The knowledge requirements are outlined for grades A, C, and E only. A B grade is awarded if students meet all of the requirements for C and some of those for A, while a D grade is awarded if students meet all of the requirements for E and some of those for C, and an F grade is given if a student does not meet the requirements for E.

Knowledge over abilities

One change that occurs throughout the proposed curriculum is a greater use of the term “knowledge of” rather than the term “ability to”. This change is meant to increase the emphasis on subject knowledge.
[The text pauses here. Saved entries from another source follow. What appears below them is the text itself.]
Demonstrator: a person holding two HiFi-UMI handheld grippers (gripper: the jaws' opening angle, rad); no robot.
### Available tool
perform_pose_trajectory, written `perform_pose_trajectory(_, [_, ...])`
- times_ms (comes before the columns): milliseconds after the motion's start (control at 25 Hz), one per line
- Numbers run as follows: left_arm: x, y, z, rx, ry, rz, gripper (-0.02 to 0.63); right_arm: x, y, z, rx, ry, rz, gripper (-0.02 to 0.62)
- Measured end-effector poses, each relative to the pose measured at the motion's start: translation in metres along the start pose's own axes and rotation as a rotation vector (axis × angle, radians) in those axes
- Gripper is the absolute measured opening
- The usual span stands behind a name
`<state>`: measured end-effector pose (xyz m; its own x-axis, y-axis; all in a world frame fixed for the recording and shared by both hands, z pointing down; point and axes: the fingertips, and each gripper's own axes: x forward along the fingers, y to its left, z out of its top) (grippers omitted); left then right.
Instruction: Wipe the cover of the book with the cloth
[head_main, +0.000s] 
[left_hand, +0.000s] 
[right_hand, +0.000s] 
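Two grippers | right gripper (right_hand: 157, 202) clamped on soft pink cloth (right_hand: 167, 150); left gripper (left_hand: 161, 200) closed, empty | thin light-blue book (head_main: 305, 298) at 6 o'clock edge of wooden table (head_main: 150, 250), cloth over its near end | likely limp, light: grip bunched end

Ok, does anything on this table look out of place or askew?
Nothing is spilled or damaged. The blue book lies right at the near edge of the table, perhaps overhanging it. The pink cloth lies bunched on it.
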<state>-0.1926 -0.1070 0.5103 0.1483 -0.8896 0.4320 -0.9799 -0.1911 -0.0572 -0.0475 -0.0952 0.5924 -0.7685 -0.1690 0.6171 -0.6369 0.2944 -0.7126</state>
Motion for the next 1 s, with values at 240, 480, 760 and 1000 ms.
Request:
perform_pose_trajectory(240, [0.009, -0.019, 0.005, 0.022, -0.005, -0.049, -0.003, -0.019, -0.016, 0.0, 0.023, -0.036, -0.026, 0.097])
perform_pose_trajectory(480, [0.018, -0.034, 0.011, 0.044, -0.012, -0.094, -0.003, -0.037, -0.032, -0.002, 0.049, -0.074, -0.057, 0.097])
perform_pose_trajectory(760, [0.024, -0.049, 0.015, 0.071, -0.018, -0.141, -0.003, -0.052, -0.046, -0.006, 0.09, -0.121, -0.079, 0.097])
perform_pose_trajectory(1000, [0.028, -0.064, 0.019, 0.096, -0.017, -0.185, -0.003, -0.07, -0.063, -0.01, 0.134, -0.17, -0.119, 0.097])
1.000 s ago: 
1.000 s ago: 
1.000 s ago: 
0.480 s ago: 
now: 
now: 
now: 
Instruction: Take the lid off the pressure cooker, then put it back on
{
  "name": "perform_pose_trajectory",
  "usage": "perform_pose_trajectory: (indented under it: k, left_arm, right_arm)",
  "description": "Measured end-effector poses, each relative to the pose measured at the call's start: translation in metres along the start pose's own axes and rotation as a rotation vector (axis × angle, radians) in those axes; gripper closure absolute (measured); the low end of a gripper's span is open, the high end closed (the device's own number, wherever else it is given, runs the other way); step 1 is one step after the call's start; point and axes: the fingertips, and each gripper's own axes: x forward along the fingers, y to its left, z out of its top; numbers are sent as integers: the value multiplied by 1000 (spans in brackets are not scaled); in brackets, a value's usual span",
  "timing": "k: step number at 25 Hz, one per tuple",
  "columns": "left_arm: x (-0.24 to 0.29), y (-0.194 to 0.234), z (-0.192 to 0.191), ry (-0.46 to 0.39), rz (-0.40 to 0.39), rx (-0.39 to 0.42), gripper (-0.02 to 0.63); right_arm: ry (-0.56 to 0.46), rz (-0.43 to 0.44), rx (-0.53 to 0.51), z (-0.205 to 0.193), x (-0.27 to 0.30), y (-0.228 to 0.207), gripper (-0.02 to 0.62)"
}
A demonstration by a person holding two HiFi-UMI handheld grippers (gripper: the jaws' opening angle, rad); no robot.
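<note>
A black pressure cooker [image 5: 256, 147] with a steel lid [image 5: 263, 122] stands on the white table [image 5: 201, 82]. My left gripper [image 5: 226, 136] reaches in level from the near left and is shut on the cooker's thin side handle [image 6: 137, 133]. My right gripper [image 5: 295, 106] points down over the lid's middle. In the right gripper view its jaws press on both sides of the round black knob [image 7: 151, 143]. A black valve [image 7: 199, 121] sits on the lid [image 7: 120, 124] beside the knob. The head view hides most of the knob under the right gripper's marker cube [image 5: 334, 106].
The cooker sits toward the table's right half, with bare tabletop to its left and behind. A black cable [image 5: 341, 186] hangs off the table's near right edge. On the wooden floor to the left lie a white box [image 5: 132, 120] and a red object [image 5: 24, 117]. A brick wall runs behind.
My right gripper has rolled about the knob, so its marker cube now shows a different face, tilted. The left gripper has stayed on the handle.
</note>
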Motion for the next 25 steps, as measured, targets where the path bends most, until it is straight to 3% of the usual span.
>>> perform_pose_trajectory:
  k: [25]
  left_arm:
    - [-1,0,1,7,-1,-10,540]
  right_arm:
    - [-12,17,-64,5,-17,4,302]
This change has been made mostly in the lower grades, based on research showing that children improve their skills to reason and analyze as they get older.

Call for feedback

Skolverket has requested feedback on its proposals, particularly from teachers, which can be submitted via its website.

After this referral period ends on October 23rd, the agency will make adjustments and submit its final proposals in December to the government, which is ultimately responsible for making any changes to the school curriculum.

Any changes which are introduced will apply from the start of the academic year 2020/21, although students who begin grade 9 that year (or grade 10 in schools for those with special educational needs) may complete their grundskola education according to the existing syllabuses.